According to Billboard, Apple Music has established a method to recognize and reward DJs for their work.
The company’s new approach uses the music identification engine Shazam, which it bought in 2018, to identify songs used in a DJ mix. This is a first for streaming platforms. The app may then pay the song’s rights holders, as well as the DJ and mix provider.
The V.P of Apple music and beats, Oliver Schusser, said that Shazam is doing a great job recognizing and naming songs, with a success rate.
He also said, “For a lot of dance music and DJs who make music, the music never really found it to streaming services because there just wasn’t a great process for how labels could clear the music that’s in a DJ mix because the labels or the distributors didn’t know what was in the mix”.

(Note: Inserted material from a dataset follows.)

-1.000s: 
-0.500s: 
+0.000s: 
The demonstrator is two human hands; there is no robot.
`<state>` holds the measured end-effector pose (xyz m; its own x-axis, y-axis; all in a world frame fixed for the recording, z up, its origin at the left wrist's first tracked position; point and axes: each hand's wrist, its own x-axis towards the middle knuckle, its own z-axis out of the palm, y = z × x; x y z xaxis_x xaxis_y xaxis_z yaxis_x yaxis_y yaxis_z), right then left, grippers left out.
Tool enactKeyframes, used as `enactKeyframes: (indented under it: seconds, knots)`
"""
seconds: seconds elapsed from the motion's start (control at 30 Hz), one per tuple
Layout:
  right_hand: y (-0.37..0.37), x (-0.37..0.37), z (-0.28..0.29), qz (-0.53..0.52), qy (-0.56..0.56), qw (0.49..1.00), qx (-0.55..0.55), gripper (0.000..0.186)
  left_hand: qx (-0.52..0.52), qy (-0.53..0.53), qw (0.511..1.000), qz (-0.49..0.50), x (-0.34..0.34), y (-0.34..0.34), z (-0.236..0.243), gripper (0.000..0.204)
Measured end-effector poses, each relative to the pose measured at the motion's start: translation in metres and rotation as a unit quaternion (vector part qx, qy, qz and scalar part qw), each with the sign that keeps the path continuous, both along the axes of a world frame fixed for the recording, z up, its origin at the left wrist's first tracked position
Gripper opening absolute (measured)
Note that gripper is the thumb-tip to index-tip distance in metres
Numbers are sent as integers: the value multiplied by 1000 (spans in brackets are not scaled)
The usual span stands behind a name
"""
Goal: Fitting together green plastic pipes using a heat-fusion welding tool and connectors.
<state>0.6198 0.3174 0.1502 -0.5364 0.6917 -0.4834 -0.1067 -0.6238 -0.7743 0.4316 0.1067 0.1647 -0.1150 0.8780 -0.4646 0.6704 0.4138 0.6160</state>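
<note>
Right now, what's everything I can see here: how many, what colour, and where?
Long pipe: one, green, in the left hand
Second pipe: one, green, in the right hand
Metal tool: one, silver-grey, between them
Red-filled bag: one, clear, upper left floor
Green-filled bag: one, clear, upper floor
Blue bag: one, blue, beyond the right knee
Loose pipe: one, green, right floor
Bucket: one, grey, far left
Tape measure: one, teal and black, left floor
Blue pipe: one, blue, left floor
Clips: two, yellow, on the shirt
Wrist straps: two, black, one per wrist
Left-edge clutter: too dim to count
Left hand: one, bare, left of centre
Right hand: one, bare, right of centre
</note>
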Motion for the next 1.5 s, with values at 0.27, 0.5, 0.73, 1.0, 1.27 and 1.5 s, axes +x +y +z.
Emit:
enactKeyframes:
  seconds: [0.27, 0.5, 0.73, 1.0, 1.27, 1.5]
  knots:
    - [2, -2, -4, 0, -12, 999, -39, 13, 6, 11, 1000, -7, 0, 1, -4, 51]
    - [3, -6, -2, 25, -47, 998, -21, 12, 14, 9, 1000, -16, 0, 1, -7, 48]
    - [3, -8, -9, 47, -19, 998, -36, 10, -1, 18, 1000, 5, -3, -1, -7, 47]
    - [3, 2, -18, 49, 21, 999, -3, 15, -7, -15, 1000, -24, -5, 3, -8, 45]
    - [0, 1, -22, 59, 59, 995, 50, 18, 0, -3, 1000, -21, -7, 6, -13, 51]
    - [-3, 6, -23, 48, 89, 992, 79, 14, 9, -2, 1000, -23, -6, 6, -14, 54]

Due to copyright problems, DJ mixes do not get rewards on subscription-based streaming services. It’s also not uncommon for a mix to have a dozen or more songs. This makes obtaining rights and paying publishers a complex, if not impossible, process.
Apple Music announced a collaboration with Dubset, an audio distribution platform. It was used by DJs, in 2016, allowing the firm to begin studying the songs used in remixes and DJ mixes.
The service has set up a fund to pay quarterly royalties to DJs and mix suppliers. It is depending on the proportion of streams they get (out of total streams received by all mixes) throughout the quarter.
It appears that Apple Music’s new use of Shazam will help to expand this by improving Apple Music’s infrastructure. The firm will pay royalties to DJs and mix providers every quarter using the new system, which will be funded from a separate pool of cash.
Billboard also stated that after the process was introduced, apple music proudly boasts of “about 1,200 mixes currently available. It has also received over 300 million streams to date.”